**SUPPLIED DATA**
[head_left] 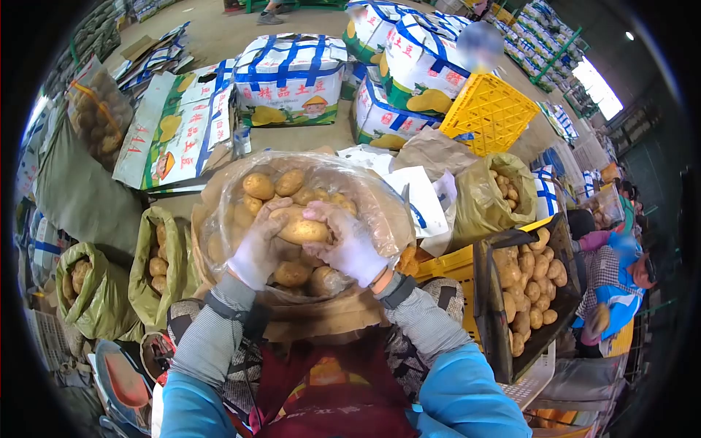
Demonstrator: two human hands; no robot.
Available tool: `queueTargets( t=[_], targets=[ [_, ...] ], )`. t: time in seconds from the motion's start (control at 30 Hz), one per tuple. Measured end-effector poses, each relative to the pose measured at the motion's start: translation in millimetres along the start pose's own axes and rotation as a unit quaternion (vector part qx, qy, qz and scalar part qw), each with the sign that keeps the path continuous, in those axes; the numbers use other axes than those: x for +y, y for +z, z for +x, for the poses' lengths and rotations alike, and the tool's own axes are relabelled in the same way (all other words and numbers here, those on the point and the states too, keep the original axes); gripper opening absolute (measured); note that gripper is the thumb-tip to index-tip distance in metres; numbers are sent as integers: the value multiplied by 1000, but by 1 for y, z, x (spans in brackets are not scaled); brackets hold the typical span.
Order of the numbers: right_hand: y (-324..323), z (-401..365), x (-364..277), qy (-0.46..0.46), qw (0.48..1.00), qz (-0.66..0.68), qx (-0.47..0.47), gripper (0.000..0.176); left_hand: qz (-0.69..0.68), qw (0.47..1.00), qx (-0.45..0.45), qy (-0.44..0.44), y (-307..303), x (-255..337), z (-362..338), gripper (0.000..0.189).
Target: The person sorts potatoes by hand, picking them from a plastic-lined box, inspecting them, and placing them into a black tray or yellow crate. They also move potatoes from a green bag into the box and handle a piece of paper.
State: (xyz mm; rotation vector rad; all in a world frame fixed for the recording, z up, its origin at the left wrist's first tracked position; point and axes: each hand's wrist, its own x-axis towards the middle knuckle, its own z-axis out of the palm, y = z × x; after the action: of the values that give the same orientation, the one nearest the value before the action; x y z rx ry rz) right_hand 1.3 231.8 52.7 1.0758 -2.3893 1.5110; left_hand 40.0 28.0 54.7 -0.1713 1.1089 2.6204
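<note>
Between my two gloved hands is a large potato (303, 228), held above the open mouth of a clear plastic bag (380, 219). My left hand (259, 248) grips its left end, and my right hand (345, 241) closes round its right end. Several potatoes lie in the bag, including one (258, 185) at the back and another (292, 274) below my hands. Brown paper (321, 314) shows under the bag at the front. Both gloves look whitish, with grey striped sleeves behind them.
A black crate (485, 292) of potatoes tilts at my right. Green sacks of potatoes stand at left (102, 292) and right (467, 197). Printed boxes (288, 80) and a yellow plastic crate (493, 109) are beyond. A co-worker (617, 285) sits at far right.
</note>
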Motion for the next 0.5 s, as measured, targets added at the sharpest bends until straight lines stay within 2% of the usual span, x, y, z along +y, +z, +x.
queueTargets(
  t=[0.03, 0.07, 0.1, 0.13, 0.17, 0.2, 0.23, 0.27, 0.3, 0.4, 0.43, 0.5],
  targets=[
    [2, -1, -3, 27, 999, 13, 11, 68, 27, 999, -2, 39, -19, -8, 9, 38],
    [8, -3, 9, -18, 997, -76, 23, 75, 53, 996, -14, 73, -23, -16, 18, 35],
    [16, -5, 9, -15, 1000, 3, 22, 83, 160, 978, -30, 128, -18, -17, 16, 32],
    [15, -5, -10, 40, 999, 2, 7, 84, 270, 944, -34, 187, -14, -17, 15, 29],
    [22, -8, 0, -8, 999, -44, 22, 80, 365, 897, -26, 247, -9, -17, 15, 28],
    [6, -7, -20, 12, 1000, -1, 2, 77, 244, 950, -51, 191, -6, -16, 17, 30],
    [-5, -5, -30, 122, 991, 44, -32, 79, 219, 957, -63, 177, -6, -16, 19, 35],
    [-5, -7, -29, 159, 987, -4, -21, 81, 195, 964, -75, 163, -5, -17, 21, 42],
    [-28, -7, -48, 210, 977, 16, -18, 86, 201, 966, -58, 154, 0, -18, 23, 49],
    [-107, -45, -81, 183, 977, 5, 111, 82, 146, 986, -57, 59, -16, -17, 27, 58],
    [-145, -69, -98, 187, 971, -17, 145, 82, 152, 986, -45, 41, -32, -16, 31, 59],
    [-213, -118, -124, 230, 953, 27, 197, 82, 163, 985, -41, 44, -45, -22, 31, 61]
  ],
)
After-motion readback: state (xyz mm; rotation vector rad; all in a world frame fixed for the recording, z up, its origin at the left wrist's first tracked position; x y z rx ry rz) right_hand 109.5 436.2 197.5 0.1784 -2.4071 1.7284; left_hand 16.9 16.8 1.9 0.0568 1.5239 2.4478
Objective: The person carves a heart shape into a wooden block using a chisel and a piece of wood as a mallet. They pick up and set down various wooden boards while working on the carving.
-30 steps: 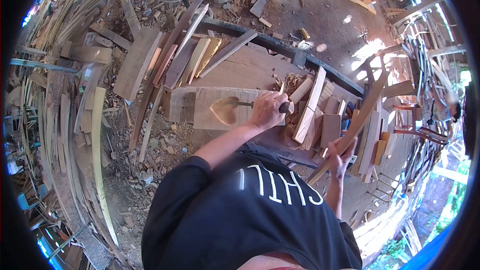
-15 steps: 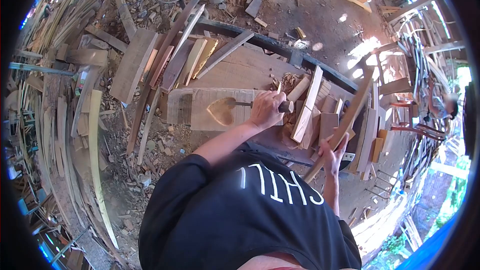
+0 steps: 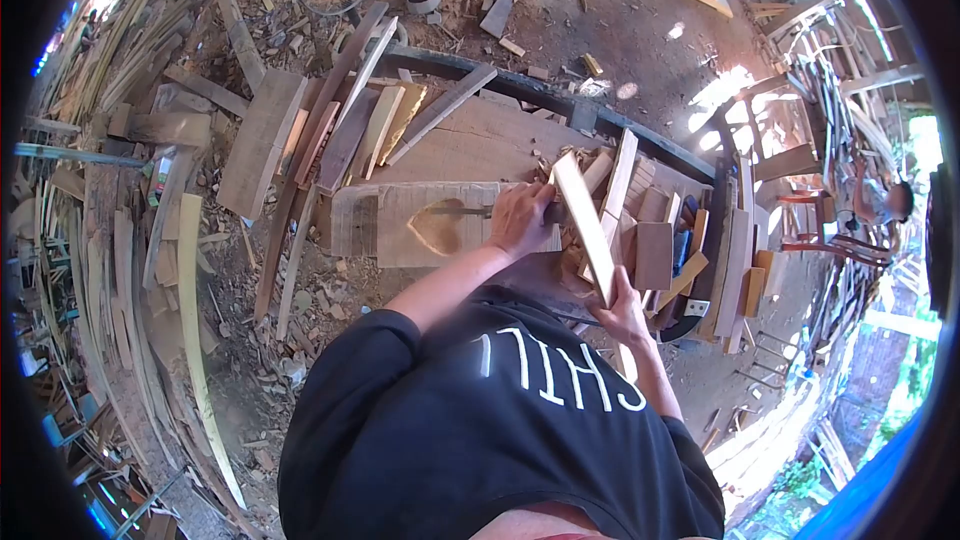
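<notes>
My left hand point(image 3: 522, 215) is wrapped round the handle of a chisel point(image 3: 474, 208). The blade points left, its tip at the upper right of a heart-shaped hollow point(image 3: 437, 228) carved into a wooden board point(image 3: 483, 251). In my right hand point(image 3: 624, 308) is a long wooden batten point(image 3: 587, 218), gripped near its lower part. The batten's upper end overlaps the butt of the chisel handle, close beside my left hand, and hides it.
Offcuts and wood blocks point(image 3: 655, 255) lie right of the board on the workbench point(image 3: 490, 135). Several slats point(image 3: 385, 125) lean across its left end. A dark rail point(image 3: 640, 150) runs along the far side. Another person point(image 3: 893, 202) is at the far right.
My right hand has swung the batten left and inward, from out by the right-hand blocks to the chisel handle's end. My left hand keeps its hold on the chisel.
</notes>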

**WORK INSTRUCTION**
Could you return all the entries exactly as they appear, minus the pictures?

**TASK RESULT**
[head_left] 
Demonstrator: two human hands; no robot.
Available tool: `queueTargets( t=[_], targets=[ [_, ...] ], )`. t: time in seconds from the motion's start (control at 30 Hz), one per tuple. Measured end-effector poses, each relative to the pose measured at the motion's start: translation in millimetres along the start pose's own axes and rotation as a unit quaternion (vector part qx, qy, qz and scalar part qw), each with the sign that keeps the path continuous, in those axes; the numbers use other axes than those: x for +y, y for +z, z for +x, for the poses' lengths and rotations alike, and the tool's own axes are relabelled in the same way (all other words and numbers here, those on the point and the states too, keep the original axes); gripper opening absolute (measured); note that gripper is the thumb-tip to index-tip distance in metres; numbers are sent as integers: the value multiplied by 1000, but by 1 for y, z, x (spans in brackets are not scaled); brackets hold the typical span.
Order of the numbers: right_hand: y (-324..323), z (-401..365), x (-364..277), qy (-0.46..0.46), qw (0.48..1.00), qz (-0.66..0.68), qx (-0.47..0.47), gripper (0.000..0.176); left_hand: qz (-0.69..0.68), qw (0.47..1.00), qx (-0.45..0.45), qy (-0.44..0.44), y (-307..303), x (-255..337), z (-362..338), gripper (0.000..0.189).
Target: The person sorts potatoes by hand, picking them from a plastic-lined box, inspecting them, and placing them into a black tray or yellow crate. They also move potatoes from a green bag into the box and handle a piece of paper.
State: (xyz mm; rotation vector rad; all in a world frame fixed for the recording, z up, its origin at the left wrist's first tracked position; point and axes: each hand's wrist, its own x-axis towards the middle knuckle, its own z-axis out of the palm, y = z × x; after the action: of the values that give the same orientation, the one nearest the value before the action; x y z rx ry rz) right_hand 1.3 231.8 52.7 1.0758 -2.3893 1.5110; left_hand 40.0 28.0 54.7 -0.1713 1.1089 2.6204
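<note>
Between my two gloved hands is a large potato (303, 228), held above the open mouth of a clear plastic bag (380, 219). My left hand (259, 248) grips its left end, and my right hand (345, 241) closes round its right end. Several potatoes lie in the bag, including one (258, 185) at the back and another (292, 274) below my hands. Brown paper (321, 314) shows under the bag at the front. Both gloves look whitish, with grey striped sleeves behind them.
A black crate (485, 292) of potatoes tilts at my right. Green sacks of potatoes stand at left (102, 292) and right (467, 197). Printed boxes (288, 80) and a yellow plastic crate (493, 109) are beyond. A co-worker (617, 285) sits at far right.
</note>
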Motion for the next 0.5 s, as measured, targets added at the sharpest bends until straight lines stay within 2% of the usual span, x, y, z along +y, +z, +x.
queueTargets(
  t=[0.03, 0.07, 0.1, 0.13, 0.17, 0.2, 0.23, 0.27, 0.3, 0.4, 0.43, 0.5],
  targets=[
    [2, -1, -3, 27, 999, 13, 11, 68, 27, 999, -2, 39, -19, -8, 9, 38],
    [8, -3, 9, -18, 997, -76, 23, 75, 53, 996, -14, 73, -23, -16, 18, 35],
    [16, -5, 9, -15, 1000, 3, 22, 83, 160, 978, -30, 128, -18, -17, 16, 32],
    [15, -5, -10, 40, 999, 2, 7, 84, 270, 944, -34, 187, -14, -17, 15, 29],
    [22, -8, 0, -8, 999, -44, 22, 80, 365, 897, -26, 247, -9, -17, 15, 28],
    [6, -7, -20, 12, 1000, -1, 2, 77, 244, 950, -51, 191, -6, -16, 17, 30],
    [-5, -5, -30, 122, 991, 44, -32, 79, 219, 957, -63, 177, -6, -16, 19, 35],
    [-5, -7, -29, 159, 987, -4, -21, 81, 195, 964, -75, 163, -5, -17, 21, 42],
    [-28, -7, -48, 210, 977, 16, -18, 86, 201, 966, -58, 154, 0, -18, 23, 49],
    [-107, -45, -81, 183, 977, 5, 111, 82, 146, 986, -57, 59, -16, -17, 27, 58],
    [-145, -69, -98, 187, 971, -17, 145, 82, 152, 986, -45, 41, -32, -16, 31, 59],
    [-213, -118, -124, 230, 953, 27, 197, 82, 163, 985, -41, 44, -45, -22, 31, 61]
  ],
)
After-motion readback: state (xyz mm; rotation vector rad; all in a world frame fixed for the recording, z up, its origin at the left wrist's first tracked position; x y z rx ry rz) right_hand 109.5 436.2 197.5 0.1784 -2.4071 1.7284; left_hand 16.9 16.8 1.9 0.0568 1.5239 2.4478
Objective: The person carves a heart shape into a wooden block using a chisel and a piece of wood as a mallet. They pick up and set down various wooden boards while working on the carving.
-30 steps: 
-15 steps: 
+0 steps: 
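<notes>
My left hand point(image 3: 522, 215) is wrapped round the handle of a chisel point(image 3: 474, 208). The blade points left, its tip at the upper right of a heart-shaped hollow point(image 3: 437, 228) carved into a wooden board point(image 3: 483, 251). In my right hand point(image 3: 624, 308) is a long wooden batten point(image 3: 587, 218), gripped near its lower part. The batten's upper end overlaps the butt of the chisel handle, close beside my left hand, and hides it.
Offcuts and wood blocks point(image 3: 655, 255) lie right of the board on the workbench point(image 3: 490, 135). Several slats point(image 3: 385, 125) lean across its left end. A dark rail point(image 3: 640, 150) runs along the far side. Another person point(image 3: 893, 202) is at the far right.
My right hand has swung the batten left and inward, from out by the right-hand blocks to the chisel handle's end. My left hand keeps its hold on the chisel.
</notes>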

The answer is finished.